> _TASK REQUIREMENTS_
Please write out, exactly, every line of the listing from its first line through the one that includes "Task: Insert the".

> _DATA EXCERPT_
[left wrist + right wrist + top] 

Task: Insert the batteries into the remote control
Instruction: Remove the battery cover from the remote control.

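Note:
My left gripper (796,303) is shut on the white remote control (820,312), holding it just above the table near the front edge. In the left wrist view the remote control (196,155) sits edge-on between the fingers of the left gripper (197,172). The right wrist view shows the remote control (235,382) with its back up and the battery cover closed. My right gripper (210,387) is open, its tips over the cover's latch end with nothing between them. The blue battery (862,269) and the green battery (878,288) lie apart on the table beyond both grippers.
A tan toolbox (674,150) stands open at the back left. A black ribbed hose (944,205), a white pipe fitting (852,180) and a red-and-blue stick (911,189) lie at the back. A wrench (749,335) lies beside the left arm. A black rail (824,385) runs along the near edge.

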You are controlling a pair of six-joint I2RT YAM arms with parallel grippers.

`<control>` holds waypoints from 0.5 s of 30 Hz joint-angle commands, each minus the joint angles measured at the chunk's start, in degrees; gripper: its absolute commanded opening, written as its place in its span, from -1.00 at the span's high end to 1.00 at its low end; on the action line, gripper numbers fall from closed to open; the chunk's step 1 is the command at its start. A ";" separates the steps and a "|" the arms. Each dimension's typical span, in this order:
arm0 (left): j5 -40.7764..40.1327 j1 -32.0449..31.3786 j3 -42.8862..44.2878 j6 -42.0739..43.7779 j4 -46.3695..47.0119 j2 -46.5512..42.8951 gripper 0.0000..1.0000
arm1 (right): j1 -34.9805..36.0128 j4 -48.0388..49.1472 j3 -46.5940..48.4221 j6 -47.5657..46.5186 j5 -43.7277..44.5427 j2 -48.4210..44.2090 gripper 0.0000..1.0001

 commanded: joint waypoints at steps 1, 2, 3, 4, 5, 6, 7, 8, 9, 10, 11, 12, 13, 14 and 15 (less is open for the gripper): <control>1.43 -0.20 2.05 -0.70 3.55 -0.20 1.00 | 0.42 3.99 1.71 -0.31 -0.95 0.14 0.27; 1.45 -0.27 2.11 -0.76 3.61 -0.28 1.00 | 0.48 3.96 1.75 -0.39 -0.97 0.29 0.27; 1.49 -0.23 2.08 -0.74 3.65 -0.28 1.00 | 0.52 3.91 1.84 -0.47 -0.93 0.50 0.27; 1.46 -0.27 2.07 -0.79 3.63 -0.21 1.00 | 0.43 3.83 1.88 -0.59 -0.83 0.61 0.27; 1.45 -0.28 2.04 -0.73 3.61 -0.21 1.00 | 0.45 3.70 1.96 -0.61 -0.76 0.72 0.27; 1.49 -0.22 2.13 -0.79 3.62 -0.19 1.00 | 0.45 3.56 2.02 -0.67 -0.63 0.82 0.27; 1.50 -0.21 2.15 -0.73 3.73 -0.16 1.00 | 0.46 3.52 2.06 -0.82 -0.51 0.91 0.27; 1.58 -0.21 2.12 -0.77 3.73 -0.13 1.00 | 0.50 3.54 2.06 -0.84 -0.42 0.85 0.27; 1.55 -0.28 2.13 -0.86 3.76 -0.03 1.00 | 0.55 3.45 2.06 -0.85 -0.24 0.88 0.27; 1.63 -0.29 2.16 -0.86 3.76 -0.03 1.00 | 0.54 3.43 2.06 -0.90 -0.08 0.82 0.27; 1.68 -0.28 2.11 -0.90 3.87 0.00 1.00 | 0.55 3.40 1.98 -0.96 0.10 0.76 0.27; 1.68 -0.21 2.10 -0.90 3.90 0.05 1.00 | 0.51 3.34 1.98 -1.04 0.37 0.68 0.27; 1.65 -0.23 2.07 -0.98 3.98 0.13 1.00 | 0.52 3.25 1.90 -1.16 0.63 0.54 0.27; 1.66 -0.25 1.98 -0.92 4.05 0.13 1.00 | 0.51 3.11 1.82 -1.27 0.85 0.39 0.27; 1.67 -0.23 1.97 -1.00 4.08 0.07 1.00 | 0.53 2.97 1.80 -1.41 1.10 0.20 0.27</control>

> _RESPONSE BELOW_
[left wrist + right wrist + top] 

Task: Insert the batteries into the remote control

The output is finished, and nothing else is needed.